Para sostener su red de clientelismo, sobornos y el aparato militar, el dictador hipotecó los ingresos aduaneros con casas extranjeras como la Westendorp y la San Domingo Improvement Co.
Hacia 1897, ante la caída de los precios internacionales y con una deuda quince veces mayor que el presupuesto nacional, Heureaux recurrió a la emisión de millones de pesos en papel moneda sin respaldo, tristemente recordadas como «las papeletas de Lilís».
Esta acción desató una inflación galopante, destruyó el comercio local y sumió al país en una bancarrota total.
El descalabro financiero no solo abonó el terreno para su ajusticiamiento en Moca, sino que dejó al Estado en una vulnerabilidad tal que terminó provocando la posterior intervención estadounidense de 1916.
La economía contemporánea: El ritmo del endeudamiento
Dando un salto en el tiempo, la actual gestión macroeconómica despierta alarmas que inevitablemente evocan el fantasma del endeudamiento histórico.
Diversos analistas señalan que el país se encamina hacia un complejo callejón fiscal.
Al igual que en la época de Lilís, el Ejecutivo cuenta con el respaldo de un Congreso Nacional que opera prácticamente como un «sello gomígrafo», aprobando con celeridad contratos de préstamos internacionales para cubrir el Presupuesto General del Estado y los déficits fiscales recurrentes.
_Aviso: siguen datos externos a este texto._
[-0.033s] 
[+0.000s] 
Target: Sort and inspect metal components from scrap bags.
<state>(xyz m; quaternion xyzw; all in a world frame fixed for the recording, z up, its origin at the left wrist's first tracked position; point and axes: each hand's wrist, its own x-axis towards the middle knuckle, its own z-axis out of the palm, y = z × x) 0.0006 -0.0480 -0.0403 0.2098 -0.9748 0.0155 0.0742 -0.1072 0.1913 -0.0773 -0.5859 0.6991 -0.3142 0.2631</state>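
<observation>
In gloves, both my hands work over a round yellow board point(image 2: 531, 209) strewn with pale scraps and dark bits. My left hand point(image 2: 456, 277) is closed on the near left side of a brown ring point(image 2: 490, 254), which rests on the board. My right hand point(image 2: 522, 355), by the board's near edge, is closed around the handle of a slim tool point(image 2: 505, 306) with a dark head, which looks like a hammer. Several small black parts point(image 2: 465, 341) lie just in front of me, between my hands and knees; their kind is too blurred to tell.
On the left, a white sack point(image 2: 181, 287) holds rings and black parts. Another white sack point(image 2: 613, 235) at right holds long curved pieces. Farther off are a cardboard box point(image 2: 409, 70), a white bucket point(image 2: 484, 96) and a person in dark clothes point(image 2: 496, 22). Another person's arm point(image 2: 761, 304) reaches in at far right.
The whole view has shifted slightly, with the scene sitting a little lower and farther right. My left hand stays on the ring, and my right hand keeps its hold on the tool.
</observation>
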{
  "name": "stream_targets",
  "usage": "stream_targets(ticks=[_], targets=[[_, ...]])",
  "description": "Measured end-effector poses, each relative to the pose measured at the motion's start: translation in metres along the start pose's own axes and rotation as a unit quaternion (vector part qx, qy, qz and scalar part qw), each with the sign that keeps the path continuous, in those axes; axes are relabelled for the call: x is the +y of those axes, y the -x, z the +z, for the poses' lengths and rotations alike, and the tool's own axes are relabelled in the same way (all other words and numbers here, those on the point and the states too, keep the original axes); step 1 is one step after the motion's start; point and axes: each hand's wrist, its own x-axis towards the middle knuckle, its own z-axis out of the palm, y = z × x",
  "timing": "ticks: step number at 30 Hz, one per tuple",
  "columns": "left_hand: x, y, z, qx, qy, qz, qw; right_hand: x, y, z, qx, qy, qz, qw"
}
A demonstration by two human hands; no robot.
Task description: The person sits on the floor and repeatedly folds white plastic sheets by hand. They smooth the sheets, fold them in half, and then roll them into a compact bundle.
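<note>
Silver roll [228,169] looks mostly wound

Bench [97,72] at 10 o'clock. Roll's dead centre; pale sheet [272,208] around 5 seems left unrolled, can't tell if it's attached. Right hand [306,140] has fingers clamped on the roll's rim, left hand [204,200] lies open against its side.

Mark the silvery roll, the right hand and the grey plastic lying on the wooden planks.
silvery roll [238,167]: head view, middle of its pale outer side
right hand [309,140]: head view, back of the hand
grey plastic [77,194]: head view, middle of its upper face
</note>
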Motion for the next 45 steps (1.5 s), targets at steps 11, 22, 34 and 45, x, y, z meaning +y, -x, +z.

A mediados de 2026, la deuda pública consolidada de la República Dominicana alcanzó una cifra histórica de US$84,627.3 millones, distribuida de la siguiente manera:
Sector Público No Financiero (SPNF): US$67,995.5 millones (aproximadamente un 48.3% del PIB).
Banco Central (BCRD): US$16,631.7 millones.
El ritmo de este financiamiento convierte a la presente administración en una de las que más compromisos financieros ha asumido en menor tiempo.
La crítica ciudadana se intensifica al constatar que este flujo de capitales no se traduce proporcionalmente en inversión pública tangible; un recorrido por la geografía nacional evidencia que numerosas obras de infraestructura heredadas de gestiones anteriores permanecen inconclusas, a pesar de que múltiples empréstitos fueron justificados para su terminación.
El descontento social y las libertades del siglo XXI
El parangón entre ambos períodos no se limita a las finanzas.
En el ámbito de las libertades públicas, se perciben tensiones preocupantes.
Mientras que Lilís impuso la censura absoluta, hoy se observa con recelo el impulso de iniciativas legislativas restrictivas, catalogadas por la opinión pública como «Leyes Mordaza», que amenazan con penalizar la disidencia y coartar la libertad de expresión.
La respuesta de la población ante el ahogo económico y las reformas fiscales no se ha hecho esperar.
Siguiendo tendencias globales de protesta civil, las calles y los balcones han vuelto a resonar con los «cacerolazos», convocados de manera orgánica a través de unas redes sociales que el propio gobierno ha pretendido gravar con nuevos impuestos.
A este malestar económico se suma la preocupación por la seguridad ciudadana.
La tan promocionada reforma policial es percibida por sectores civiles no como una solución, sino como un paliativo ineficaz ante denuncias de excesos policiales y supuestos intercambios de disparos que siguen cobrando vidas de jóvenes en las barriadas.
Salvando las distancias de los siglos, la lección de la historia es clara: el endeudamiento descontrolado y la desconexión con las realidades del pueblo suelen ser recetas para la inestabilidad.
Ayer fueron las «papeletas de Lilís»; hoy es una abultada deuda consolidada que compromete a las futuras generaciones.
Corresponde a los hacedores de políticas públicas mirar el espejo del pasado antes de que la economía nacional llegue, una vez más, a un punto de no retorno.